Beefy Boxes and Bandwidth Generously Provided by pair Networks
XP is just a number
 
PerlMonks  

Performing a tail(1) in Perl (reading the last N lines of a file)

by grinder (Bishop)
on Apr 25, 2002 at 16:56 UTC ( [id://162034]=perlmeditation: print w/replies, xml ) Need Help??

I spent far more time on this than I really cared to, but since I went to a lot of trouble, I figure it's worth sharing the results with you.

I needed to read the last N lines of a file, and wanted a perlish solution, i.e. anything would be better than my @lines = `/usr/bin/tail -$count $file`. I buzzed the chatterbox, received a few suggestions, prodded the search box, and found out some interesting things.

My very first action was to download File::Tail, which certainly has the right name, but as it turns out it is an implementation of tail -f, that is, reading the most recently added lines to an ever-growing file, forever. (Indeed, people wonder how to make it stop).

So...

I wrote my own version of tail, to get a feel for the problem (even though the plan in the first place was to avoid having to do that)... I believed that a push and shift approach of maintaining an array of the last N lines read would be too inefficient: too much time would be spent juggling things around. So I adopted the approach of having two arrays and alternating between them, throwing away the intermediate lines and then at the end fetching the last N records. It came out looking like this:

my $limit = 100; my $file = 'big.file'; sub tail { my $lim = $limit; my @alpha; my @beta; my $current = \@alpha; open( IN, $file ) or die "Cannot open $file for input: $!\n"; while( <IN> ) { push @$current, $_; if( scalar @$current > $limit ) { if( $current == \@alpha ) { @beta = (); $current = \@beta; } else { @alpha = (); $current = \@alpha; } } } close IN; return @{$current == \@alpha ? \@beta : \@alpha}[-($limit - scalar + @$current)..-1], @$current; }

This works reasonably well for small files, but it scales miserably.

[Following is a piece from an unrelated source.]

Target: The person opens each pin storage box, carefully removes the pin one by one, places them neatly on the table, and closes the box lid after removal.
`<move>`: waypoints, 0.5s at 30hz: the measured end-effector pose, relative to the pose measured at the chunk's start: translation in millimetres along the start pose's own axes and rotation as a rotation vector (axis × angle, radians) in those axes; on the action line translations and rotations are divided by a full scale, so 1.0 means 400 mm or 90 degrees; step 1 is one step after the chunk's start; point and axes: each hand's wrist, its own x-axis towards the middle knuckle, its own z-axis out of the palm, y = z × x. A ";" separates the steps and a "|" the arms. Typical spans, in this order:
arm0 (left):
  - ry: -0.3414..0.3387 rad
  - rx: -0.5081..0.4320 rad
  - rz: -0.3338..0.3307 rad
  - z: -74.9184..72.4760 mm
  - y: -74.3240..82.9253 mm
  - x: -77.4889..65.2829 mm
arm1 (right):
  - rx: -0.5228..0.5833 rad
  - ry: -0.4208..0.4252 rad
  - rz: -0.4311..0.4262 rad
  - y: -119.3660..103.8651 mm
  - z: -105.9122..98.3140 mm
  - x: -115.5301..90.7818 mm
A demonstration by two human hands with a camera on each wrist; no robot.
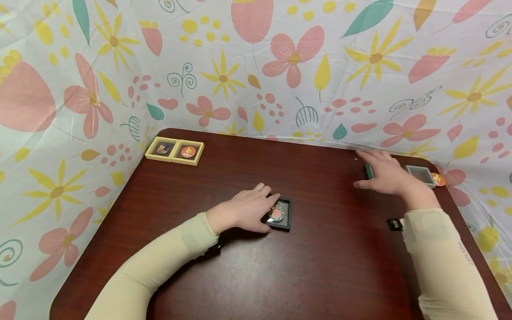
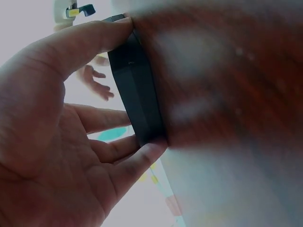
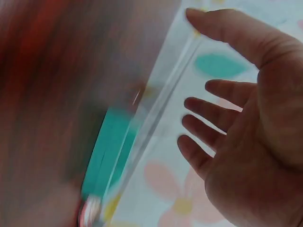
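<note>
Near the middle of the table, my left hand [image 1: 251,209] grips a small black square frame [image 1: 289,218] by its edges. A round badge with a red and green picture [image 1: 277,213] shows inside the frame, partly covered by the fingers. In the left wrist view, the thumb and fingertips press on opposite ends of the black frame's side. My right hand [image 1: 386,174] is spread at the right rear of the table and holds nothing. Beside it lies a green frame [image 3: 108,151], mostly hidden by that hand in the head view.
Two pale yellow frames [image 1: 186,162] with round badges stand side by side at the back left. At the right edge are a grey frame [image 1: 420,168] and an orange round badge [image 1: 438,179]. A patterned cloth [image 1: 256,89] hangs behind the table [image 1: 320,266].
</note>
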 end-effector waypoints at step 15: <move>0.006 0.015 0.002 0.000 -0.001 -0.001 | 0.168 -0.061 -0.141 -0.360 0.118 -0.013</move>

And does not contain error checking to deal with the file containing less than the number of lines asked for -- but that's a minor issue :).

About this time people started to chime in with suggestions, the best one being File::ReadBackwards. I also found the snippet Last N lines from file (tail), but it has comparatively woeful performance, although someone mentioned how to force File::Tail not to block, thereby offering another approach. (update: broquaint suggests Tie::File as another avenue to explore. Maybe later :)

File::ReadBackwards, like the name says, reads files starting from the last line, and then working back to the first. So to get my lines in order, I could either push to an array and then reverse it at the end, or just unshift to an array. The module offers an object-oriented interface, or a tie interface. That gives me four approaches to play with, as well as File::Tail, two from the lastn snippet and my own.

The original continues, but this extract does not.